Increases in reported marine incidents 

Reporting of marine incidents and ensuing control measures put in place to prevent re-occurrence is indicative of a good reporting and maturing safety culture.  In 2021, marine incident reporting continued to increase over previous years, which suggests improvement in reporting culture in the commercial vessel industry as a whole. In spite of this positive trend the maritime industry generally still suffers from widespread underreporting of marine incidents, which presents a challenge for AMSA as a safety regulator, as incident reporting is one of the more important safety improvement strategies.
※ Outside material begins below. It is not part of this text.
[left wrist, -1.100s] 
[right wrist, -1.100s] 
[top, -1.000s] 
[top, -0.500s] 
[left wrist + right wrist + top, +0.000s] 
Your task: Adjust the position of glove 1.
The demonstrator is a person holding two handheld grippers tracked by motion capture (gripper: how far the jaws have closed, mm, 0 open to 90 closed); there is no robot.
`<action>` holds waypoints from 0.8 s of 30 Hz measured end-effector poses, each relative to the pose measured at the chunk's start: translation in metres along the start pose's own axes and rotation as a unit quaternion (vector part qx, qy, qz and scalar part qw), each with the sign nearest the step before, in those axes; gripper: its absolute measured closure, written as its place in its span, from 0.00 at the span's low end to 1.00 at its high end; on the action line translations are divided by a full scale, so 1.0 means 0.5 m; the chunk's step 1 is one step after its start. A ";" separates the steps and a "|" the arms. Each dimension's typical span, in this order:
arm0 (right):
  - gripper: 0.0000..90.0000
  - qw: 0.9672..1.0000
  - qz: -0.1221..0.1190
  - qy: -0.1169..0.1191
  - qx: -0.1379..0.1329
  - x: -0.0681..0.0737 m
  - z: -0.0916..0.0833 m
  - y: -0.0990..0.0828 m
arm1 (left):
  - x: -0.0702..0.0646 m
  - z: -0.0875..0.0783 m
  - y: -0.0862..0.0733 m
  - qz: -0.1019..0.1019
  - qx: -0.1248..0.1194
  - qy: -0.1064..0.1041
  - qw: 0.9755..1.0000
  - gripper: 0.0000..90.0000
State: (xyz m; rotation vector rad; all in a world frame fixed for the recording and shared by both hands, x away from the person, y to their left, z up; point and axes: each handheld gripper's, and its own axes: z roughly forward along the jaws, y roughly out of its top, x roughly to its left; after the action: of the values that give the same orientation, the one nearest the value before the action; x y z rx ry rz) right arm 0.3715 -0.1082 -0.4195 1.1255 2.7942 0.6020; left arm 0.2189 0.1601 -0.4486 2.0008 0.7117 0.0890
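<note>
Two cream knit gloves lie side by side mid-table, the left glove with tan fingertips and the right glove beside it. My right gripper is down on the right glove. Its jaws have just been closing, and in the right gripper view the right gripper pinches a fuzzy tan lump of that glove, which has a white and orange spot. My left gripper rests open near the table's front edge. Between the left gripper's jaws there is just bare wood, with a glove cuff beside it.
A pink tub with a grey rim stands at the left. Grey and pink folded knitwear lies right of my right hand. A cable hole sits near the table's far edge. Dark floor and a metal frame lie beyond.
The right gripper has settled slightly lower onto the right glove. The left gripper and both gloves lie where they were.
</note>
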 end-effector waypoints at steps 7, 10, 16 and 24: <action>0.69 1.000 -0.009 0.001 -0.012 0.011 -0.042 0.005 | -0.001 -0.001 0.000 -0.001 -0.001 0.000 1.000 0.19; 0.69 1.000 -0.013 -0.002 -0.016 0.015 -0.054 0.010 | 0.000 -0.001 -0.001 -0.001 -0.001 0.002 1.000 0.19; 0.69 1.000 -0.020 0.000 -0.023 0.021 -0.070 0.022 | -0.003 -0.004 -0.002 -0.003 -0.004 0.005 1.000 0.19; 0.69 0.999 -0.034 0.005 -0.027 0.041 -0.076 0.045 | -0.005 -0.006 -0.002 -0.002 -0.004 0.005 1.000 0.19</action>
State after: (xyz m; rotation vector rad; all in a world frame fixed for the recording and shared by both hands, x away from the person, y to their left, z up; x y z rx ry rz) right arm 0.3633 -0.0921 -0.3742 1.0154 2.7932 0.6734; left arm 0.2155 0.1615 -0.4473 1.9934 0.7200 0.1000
Figure 1: Reported marine incidents, all vessels, by year (2017-2021) Figure 1: Reported marine incidents, all vessels, by year (2017-2021)

Reporting trends in DCVs

Marine incidents are classified by AMSA into one of three severity levels: very serious, serious, and less serious. In 2021 for DCVs, less serious incidents comprised 70.6% of all reported incidents. This is consistent with 70.3% in 2020.  

Considering DCVs by class, number of reports received from passenger and non-passenger vessels increased whilst the number reported by fishing and hire & drive vessels remained steady.  Passenger vessels reported a much larger share of incidents compared to their share of the DCV fleet, suggesting that the operators of passenger vessels continue to have a better reporting culture.  Fishing vessels continue to have a much smaller share of reported incidents compared to their representation in the DCV fleet (figure 2) and from the reports that are received, they rate of very serious and serious incidents is nearly double that of the other vessel classes. 

Figure 2: Comparison of proportions, DCV fleet and marine incidents by vessel class (2021) Figure 2: Comparison of proportions, DCV fleet and marine incidents by vessel class (2021)


There was also a lower proportion of incident reports from vessels under 7.5m in length, which form the majority of the DCV fleet.  

AMSA recognises there are issues to be addressed to foster a positive reporting culture among operators of smaller vessels and fishing vessels and will continue to work with operators of these vessels to improve reporting culture.  

Reporting trends in foreign-flagged and regulated Australian vessels (RAVs)

Low numbers of vessels and therefore reports mean RAV data lacks statistical significance to support trend analysis. 

In foreign-flagged vessels in 2021, less serious incidents comprised 92.6% of all reported incidents.  

Bulk carriers reported the majority of incidents and were over-represented in incident reports compared to vessel arrivals.  Bulk carriers together with vehicle carriers reported a lower proportion of very serious and serious incidents compared to the average for foreign-flagged vessels. The highest proportion of very serious and serious incidents were reported by livestock carriers and ‘other’ ship types including tug boats, wood-chip carriers, special purpose ships, heavy load carriers, ro-ro cargo ships and NLS, oil/chemical and oil/NLS tankers.